Do you like tripe sometimes, and other times find it to be a bit much? “The first time I had menudo, it was amazing,” says rworange. “The tripe was almost as soft and succulent as bone marrow.” Her second bowl of menudo, however, was not so awesome. “I swear the cow was still attached and mooing—ick!”

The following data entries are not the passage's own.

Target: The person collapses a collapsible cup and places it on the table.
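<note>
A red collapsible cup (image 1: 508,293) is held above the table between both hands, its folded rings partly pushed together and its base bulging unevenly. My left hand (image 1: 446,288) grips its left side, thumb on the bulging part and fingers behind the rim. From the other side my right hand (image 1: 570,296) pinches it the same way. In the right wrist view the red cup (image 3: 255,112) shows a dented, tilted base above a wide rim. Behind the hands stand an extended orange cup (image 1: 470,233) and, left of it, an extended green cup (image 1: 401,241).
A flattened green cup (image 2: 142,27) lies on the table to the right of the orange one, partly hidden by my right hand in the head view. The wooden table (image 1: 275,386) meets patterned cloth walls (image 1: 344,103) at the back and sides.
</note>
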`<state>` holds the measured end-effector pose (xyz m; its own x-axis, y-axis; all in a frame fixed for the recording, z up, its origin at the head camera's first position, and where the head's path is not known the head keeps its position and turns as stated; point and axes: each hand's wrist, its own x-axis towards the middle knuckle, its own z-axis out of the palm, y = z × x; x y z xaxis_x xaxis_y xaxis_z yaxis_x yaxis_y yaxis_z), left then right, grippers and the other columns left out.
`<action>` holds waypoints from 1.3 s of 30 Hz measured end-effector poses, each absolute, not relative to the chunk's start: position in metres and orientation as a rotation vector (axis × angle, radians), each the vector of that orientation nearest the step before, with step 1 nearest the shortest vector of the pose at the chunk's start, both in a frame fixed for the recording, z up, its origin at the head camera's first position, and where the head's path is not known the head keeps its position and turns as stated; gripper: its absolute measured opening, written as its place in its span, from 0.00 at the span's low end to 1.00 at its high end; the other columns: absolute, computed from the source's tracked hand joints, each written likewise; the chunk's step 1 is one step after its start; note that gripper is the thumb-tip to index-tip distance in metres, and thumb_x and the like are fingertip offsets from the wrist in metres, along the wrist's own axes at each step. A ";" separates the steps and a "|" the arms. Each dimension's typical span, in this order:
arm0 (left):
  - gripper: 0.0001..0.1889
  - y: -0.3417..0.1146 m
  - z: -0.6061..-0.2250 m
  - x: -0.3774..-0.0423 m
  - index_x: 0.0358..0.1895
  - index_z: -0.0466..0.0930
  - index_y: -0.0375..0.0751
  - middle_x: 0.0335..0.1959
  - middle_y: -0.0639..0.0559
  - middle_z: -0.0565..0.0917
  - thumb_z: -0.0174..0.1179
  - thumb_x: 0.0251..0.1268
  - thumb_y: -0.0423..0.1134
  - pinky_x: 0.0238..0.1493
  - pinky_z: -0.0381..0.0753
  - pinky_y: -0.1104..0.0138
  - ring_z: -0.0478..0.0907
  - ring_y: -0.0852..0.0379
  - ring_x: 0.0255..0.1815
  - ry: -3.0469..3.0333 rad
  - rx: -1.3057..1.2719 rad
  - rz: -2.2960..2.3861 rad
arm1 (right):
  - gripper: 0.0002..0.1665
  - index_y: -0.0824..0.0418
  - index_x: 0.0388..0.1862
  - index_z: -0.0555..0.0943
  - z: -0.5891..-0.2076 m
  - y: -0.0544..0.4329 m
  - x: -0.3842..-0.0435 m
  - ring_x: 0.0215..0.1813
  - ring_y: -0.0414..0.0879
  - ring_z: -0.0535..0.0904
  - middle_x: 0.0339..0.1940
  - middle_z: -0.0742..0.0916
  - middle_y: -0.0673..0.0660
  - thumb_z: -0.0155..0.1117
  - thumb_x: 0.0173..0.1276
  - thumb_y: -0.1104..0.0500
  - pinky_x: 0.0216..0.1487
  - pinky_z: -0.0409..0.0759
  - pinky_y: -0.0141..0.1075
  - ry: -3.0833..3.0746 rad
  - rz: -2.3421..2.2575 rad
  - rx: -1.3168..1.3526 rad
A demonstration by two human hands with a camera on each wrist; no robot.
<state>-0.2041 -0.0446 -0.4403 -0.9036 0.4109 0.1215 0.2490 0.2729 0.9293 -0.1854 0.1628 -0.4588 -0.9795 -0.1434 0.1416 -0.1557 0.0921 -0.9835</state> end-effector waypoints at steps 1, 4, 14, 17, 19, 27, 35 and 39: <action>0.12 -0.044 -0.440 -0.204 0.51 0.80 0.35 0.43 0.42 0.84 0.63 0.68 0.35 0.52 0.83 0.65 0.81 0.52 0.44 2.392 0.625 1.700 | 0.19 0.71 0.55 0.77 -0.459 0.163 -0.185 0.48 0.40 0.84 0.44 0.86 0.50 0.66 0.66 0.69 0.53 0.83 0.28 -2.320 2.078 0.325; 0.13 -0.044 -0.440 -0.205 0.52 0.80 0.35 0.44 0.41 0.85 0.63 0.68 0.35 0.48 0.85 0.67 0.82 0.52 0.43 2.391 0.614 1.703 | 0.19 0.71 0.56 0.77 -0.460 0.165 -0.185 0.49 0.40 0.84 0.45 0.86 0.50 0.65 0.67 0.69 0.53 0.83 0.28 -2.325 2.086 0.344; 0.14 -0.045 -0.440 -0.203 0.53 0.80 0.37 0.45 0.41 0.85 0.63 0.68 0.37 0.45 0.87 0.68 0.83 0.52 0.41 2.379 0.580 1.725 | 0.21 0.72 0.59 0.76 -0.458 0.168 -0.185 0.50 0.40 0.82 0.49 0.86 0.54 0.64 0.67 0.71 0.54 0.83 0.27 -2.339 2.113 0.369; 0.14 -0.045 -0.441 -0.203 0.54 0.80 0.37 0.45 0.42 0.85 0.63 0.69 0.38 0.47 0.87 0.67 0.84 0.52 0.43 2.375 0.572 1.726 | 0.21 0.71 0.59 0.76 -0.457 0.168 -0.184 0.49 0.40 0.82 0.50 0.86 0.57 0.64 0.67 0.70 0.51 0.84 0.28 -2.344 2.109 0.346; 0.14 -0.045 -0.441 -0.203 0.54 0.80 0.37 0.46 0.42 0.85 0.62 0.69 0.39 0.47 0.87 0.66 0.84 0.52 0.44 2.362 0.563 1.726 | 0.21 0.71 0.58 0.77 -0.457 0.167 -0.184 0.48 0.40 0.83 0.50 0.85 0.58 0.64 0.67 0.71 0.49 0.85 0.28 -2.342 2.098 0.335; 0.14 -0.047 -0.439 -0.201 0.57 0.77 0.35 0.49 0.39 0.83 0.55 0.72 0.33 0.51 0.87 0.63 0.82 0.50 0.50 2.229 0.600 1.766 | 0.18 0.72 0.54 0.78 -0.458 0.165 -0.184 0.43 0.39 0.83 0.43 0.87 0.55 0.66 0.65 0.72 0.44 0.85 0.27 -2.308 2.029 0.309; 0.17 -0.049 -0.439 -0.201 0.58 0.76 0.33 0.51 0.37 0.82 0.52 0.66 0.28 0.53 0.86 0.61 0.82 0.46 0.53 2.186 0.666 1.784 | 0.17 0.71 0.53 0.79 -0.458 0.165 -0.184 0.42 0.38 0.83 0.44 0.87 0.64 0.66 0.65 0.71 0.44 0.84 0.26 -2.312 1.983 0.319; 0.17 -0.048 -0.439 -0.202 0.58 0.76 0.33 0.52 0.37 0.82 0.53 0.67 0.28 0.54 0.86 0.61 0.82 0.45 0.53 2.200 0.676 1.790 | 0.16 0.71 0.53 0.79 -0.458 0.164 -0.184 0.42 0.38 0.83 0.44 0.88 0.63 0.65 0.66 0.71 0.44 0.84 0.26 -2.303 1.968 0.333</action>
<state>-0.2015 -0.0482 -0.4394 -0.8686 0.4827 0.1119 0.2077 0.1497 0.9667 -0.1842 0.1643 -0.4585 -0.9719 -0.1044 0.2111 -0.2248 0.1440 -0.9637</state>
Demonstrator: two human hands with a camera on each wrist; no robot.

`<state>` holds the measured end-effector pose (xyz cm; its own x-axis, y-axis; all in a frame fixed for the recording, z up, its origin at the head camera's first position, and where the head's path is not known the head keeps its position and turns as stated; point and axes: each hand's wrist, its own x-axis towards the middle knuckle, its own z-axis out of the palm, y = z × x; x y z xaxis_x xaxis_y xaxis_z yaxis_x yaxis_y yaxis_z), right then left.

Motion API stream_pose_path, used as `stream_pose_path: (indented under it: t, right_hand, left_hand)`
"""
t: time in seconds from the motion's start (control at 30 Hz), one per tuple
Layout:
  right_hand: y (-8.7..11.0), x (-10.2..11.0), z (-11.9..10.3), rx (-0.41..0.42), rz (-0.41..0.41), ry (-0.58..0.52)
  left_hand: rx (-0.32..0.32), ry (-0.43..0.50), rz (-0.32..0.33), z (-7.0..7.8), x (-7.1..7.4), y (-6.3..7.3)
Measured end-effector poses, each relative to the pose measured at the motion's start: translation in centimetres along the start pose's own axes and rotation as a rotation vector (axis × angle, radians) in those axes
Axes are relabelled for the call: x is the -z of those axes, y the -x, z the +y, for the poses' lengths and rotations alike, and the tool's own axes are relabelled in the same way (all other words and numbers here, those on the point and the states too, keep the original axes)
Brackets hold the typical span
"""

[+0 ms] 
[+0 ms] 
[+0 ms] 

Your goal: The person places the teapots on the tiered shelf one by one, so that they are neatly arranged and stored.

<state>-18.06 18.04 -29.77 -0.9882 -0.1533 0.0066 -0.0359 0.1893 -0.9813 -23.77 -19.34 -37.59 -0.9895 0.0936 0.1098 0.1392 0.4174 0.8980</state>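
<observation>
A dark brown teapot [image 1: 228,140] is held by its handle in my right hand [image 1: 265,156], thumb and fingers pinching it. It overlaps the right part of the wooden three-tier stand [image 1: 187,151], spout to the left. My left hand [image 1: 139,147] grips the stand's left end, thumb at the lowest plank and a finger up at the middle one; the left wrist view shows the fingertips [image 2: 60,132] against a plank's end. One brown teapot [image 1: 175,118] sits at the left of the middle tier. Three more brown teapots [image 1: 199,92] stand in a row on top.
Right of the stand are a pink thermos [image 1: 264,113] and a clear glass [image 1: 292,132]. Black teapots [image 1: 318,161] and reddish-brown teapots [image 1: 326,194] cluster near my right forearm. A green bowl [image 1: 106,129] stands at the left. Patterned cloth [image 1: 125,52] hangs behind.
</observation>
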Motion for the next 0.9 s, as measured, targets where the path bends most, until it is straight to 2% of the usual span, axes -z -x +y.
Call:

Menudo varies in preparation and spicing, but there are also variations in the type of tripe that gets added to the mix. There are four kinds of tripe (panza), says Eat_Nopal, and they vary in texture and flavor. Cuajo is honeycomb tripe, with the familiar honeycombed appearance. It has a rather, um, intense flavor. Libro has a ruffled, lacy appearance, and is known as leaf tripe or book tripe. Callo and pancita are the smooth varieties of tripe. Pancita is the most tender and mild-tasting of the tripes; it comes from the smallest of the cow’s four stomachs. If you want to know what kind of tripe is in your menudo, simply ask, “¿Que tipo de panza usa?” You may find that many places use a combination of tripes, so there will be plenty for you to pick and choose from.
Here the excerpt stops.